To the sceptics who might confuse the haka with any other ceremonial dance, remember that “haka” means both “to dance” and “to do”: it’s not entertainment but a mode of action. In Maori culture, the haka can take place before a conflict, but also to welcome neighbouring tribes or during collective celebrations... It’s a ritual to which the identity of a group is attached.
But in spite of all this, I’m afraid that the cohesion sold to us by the likes of Kiwi Animations might be fake. The problem isn’t so much the dance itself, but a grave misunderstanding of its purpose. The haka isn’t intended to boost commitment to a group: it’s part of a long mythological tradition, or at the very least, part of a very specific historical and social context. The members of the tribe recognise themselves in it because they have seen it done by their family and predecessors, and because they themselves have repeated it many times.
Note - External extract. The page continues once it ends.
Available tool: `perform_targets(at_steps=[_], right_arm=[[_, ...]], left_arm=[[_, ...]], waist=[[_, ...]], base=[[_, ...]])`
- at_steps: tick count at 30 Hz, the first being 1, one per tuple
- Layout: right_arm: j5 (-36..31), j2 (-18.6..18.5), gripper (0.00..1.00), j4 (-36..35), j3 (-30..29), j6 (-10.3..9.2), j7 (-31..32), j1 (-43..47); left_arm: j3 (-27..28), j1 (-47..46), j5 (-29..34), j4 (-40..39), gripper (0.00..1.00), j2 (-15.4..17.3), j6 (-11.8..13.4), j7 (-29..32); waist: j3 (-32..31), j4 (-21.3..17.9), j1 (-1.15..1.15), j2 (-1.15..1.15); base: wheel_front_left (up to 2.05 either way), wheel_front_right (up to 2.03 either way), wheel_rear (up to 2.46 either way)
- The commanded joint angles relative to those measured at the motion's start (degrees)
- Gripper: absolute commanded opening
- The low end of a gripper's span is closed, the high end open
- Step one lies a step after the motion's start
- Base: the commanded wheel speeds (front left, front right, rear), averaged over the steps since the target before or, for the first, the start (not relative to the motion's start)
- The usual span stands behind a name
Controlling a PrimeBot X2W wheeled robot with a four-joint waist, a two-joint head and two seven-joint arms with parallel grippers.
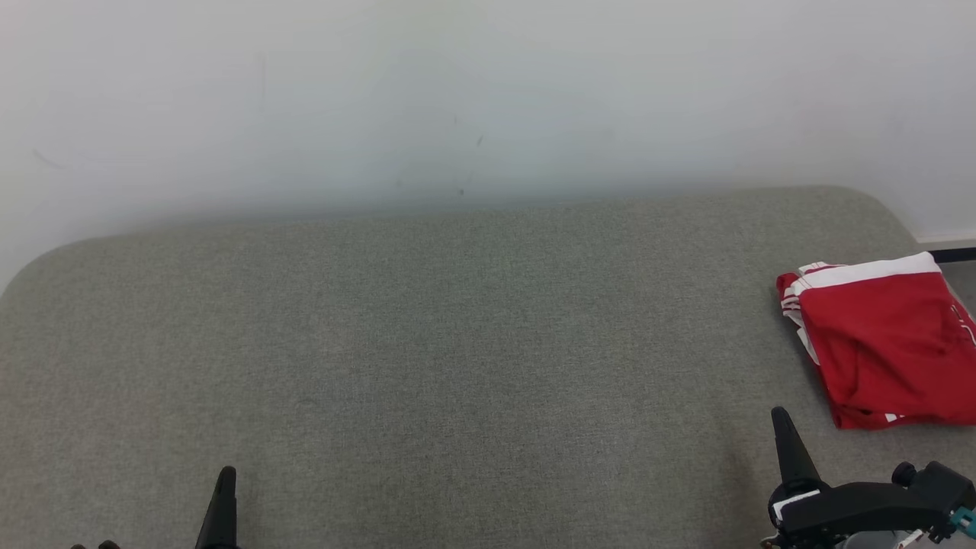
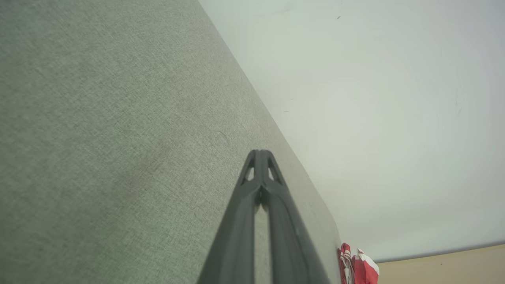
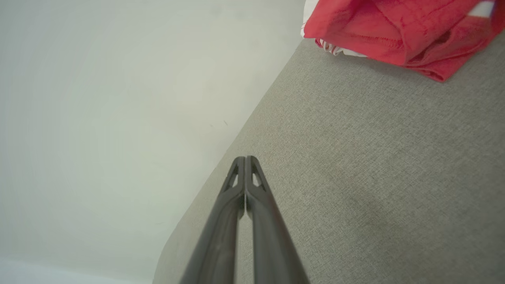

Quite the opposite, therefore, of corporate hakas! Because the whole point of these “inspiring” or “creative” workshops is that they’re presented as a break from everyday life – which is increasingly bogged down by isolation (due namely to remote work) and all kinds of pressure... The idea behind the corporate haka is to get to know your office neighbour and then get straight back to your everyday lives, enriched by just a few more private jokes and embarrassing moments you can’t forget. But without the depth it acquires through repetition, the haka is little more than a flashmob.
‘Through the haka, it is the mana of an entire society which is exposed to the eyes of all’
The real power of the haka lies in the mana it embodies. Mana: a quality received from above (from the gods, or ancestors) which allows victory (in war, in hunting, in fishing). But this polysemous word, which is found in most Polynesian languages, means a lot more than that. In their 1904 General Theory of Magic, Marcel Mauss and Henri Hubert try to define it as follows: “Mana is not simply a force and a being – it is also an action, a quality, and a state. In other words, the word is at the same time a noun, an adjective, and a verb.[…] It achieves this confusion of the agent, the rite, and things, which seemed to us to be fundamental in magic.”
Mana is at the same time a magical incantation, a qualifier which designates what is powerful and extraordinary, and a name which designates the force which holds things together and gives them consistency. It is therefore “both supernatural and natural, since it is widespread throughout the sensitive world, to which it is heterogeneous and yet immanent.” Rather than a mere signifier of the religious or the sacred, it is a form of expression of social life itself, in the multiplicity of its dimensions. In this way, Mauss and Hubert show that magic involves “collective representations” and structuring social beliefs – rather than obscure or purely individual rites. Through the haka, it is the mana of an entire society which is exposed to the eyes of all.
It’s perhaps no coincidence that some companies are now relying on the haka. In these times of permacrisis anxiety and questioning of the meaning of work, how can we not see it as a clumsy attempt to seek their salvation in magic? But that would be forgetting that it’s not the haka which creates mana, but the other way around. And this kind of magic, which underlies all attachment at work, is created through rituals that are certainly less spectacular, but just as important: the fit of nervous laughter before an important deadline, the lively lunches, the little quirks handed down to us by senior members of the company, moments of shared focus, in-house superstitions... In short: no mana? No haka.